Critics of the talks and of the Iranian regime have expressed concerns that the forthcoming agreement, which is due June 30, will not establish sufficient verification to prove that Iran has seriously curtailed its nuclear development. On Wednesday, Khamenei further justified these concerns by allowing that he would not allow Iran to submit to inspections of its military sites or to permit the interview of its nuclear scientists.

Agence-France Presse points out that this only elaborates on some of Khamenei’s earlier remarks in which he claimed that acceptance of the additional protocol to the Nuclear Nonproliferation Treaty only constituted Iran’s opening of “some access” to international inspectors, but not sites that Tehran deems to be sensitive to national security.

What’s more, other high-ranking Iranian officials have recently made their own statements ruling out inspections of military sites and calling requests for such access excessive and unreasonable. Still, Khamenei’s latest remarks warrant extensive coverage by virtue of his unique authority over virtually all matters in the Islamic Republic.
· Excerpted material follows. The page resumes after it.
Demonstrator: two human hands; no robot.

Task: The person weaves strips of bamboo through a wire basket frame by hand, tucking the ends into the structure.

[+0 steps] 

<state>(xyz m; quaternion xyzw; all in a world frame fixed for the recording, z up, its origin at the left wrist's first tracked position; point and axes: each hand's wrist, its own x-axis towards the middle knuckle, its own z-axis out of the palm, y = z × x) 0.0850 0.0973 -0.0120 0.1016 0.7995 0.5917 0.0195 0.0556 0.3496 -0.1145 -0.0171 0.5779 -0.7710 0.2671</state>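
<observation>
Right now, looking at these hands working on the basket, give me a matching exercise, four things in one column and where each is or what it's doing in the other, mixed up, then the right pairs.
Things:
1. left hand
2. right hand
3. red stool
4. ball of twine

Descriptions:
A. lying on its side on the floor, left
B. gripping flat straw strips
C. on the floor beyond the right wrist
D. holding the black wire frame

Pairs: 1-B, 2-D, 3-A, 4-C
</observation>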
Those remarks also coincide exactly with the resumption of nuclear talks in Geneva, and are being presented by international commentators as another potential sticking point as negotiators race to resolve a number of contentious points in a little more than a month’s time.

Also on Wednesday, Reuters reported that Geneva would double as the site of another series of talks to which Iran can be expected to be a major party. United Nations Director General Ban Ki-Moon announced that Swiss city would host talks starting May 28 to work toward a political solution to the crisis in Yemen, where Iran backs the Houthi rebels that have seized much of the city, while Saudi Arabia supports the government of exiled president Abd-Rabu Mansour Hadi.

Iran is understood to have armed and trained those rebels, and in April a UN Security Council resolution sought to prevent Iran from continuing to deliver weapons and military equipment to the Houthi. But Iran is accused of having tried to defy that ban under the guise of humanitarian shipments, refusing to use a UN-run aid hub in Djibouti or to allow Saudi Arabia or the UN to inspect prospective shipments.

A previous so-called humanitarian shipment was deflected by American warships participating in a blockade of Yemen, and the Pentagon reported that reconnaissance had revealed the convoy to be carrying weapons that were “larger than small arms.” But this week Iran dispatched another  shipment, again calling it humanitarian aid and reporting that it would arrive at the Houthi-controlled port of Hodaida on Thursday.

But despite Iranian statements to the contrary, including threats that war would result from any attempt to stop the direct shipment, on Wednesday it was announced that the 2,500 tonne Iranian shipment would be inspected at Djibouti before continuing on to Hodaida. Iran further announced that it would be routing a later aid flight through Djibouti as well, suggesting that the regime has fully relented in its confrontation with the world community over this issue.

These announcements stand in conspicuous contrast to Khamenei’s refusal to allow intrusive inspections inside of Iran. While it is possible that this simply reflects differing levels of sensitivity of the issues from the perspective of the Iranian regime, it may also be relevant that many critics of the nuclear talks have blamed a soft Western negotiating position for Iranian intransigence and heightened demands.

Critics of the regime, including US Special Envoy for Nuclear Nonproliferation Robert Joseph, who gave an online talk at last week, have suggested that increased economic pressure and a credible military threat could compel Iran to accept a nuclear agreement that provides much stronger guarantees to Western governments. Many of the same critics have praised the Saudi-led opposition to Iranian regional influence as exhibiting the strength of conviction that is lacking in current US policy toward Iran.

Iran’s threats about the potential for a wider war in Yemen seem to confirm that the regime sees open conflict with the Gulf States as a realistic possibility – a view that may not be shared with respect to the Western countries and the nuclear issue.